But some human brain still had to turn all that data into actionable tactical intelligence.

And that brain was Zack
.

And what about him, then – how did Zack get to this place? His tale was a much longer one than young Baxter’s, and sadder as well. But it began as all stories do: with a birth.

Zack was born here.

Actually, he was born a few hundred miles to the southwest, in Kenya – a country he considered to be much less of a basket case than Somalia. To that fact he attributed Kenya’s Britannic inheritance – English language, impartial courts, a Westminster-style mini-Parliament. Plus engineering skill, self-reliance, and other characteristically British virtues. As a matter of historical fact, having been part of the British Empire was one of the better things that can have happened to a country on the road to modernity.

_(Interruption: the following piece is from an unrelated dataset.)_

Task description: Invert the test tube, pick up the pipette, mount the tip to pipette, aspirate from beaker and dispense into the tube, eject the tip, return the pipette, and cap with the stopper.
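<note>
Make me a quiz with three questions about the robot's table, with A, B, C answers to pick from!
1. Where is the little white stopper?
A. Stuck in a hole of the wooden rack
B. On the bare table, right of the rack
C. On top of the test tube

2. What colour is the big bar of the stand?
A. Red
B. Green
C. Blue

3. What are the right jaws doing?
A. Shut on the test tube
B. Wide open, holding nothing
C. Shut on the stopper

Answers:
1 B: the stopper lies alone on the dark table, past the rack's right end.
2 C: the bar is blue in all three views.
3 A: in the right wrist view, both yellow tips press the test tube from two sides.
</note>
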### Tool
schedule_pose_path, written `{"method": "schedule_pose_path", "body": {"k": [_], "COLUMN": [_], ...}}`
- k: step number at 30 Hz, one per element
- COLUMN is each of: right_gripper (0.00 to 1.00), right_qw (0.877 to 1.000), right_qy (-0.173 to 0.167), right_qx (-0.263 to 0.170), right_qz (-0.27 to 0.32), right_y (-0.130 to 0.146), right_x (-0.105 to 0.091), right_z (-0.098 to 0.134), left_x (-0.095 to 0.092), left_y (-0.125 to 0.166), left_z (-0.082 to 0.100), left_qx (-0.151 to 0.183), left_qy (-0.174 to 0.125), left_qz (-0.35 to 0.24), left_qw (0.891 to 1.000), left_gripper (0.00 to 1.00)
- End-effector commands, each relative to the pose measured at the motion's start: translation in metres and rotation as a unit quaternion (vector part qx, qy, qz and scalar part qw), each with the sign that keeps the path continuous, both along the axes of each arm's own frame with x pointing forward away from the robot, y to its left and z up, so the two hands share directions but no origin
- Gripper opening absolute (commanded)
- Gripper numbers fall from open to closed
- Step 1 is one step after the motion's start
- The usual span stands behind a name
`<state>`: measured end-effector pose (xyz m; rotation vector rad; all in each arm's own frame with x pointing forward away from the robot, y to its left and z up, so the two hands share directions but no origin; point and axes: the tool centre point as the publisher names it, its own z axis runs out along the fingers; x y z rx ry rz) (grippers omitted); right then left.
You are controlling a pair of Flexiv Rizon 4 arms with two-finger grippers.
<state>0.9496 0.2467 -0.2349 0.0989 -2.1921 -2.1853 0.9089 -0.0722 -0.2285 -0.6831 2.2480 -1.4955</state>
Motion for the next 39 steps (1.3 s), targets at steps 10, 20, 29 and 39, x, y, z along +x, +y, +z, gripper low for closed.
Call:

It usually made it less fucked up.

Zack, too, had a Britannic inheritance. He just wasn’t sure it had made him any less fucked up. It certainly hadn’t earned his affection, or made him want to hang around. In fact, never had a boy worked so hard to escape a place as Zack did from there. And he succeeded, too – for a time. But when he got where he was going, he found himself shipped right back. Immediately, and seemingly irretrievably.

That was a long time ago.

Now, in addition to everything else, Zack was feeling too old for the game. He was only 36. But this work aged you in a special way. Every morning when he looked in the mirror, he imagined he could see the mileage beginning to show.

And he also imagined he could see… the end of the road.

* * *

“Shotgun X, this is Assman One-One, how copy?”

This was one of Zack’s radios perking up. He flipped the channel onto the room speaker, figuring he’d let Baxter feel like a part of things today. In response to the hail, he spoke in a regular voice, smooth and deep, the sound picked up by his wireless headset.

“That’s a solid copy, Assman. Send traffic.”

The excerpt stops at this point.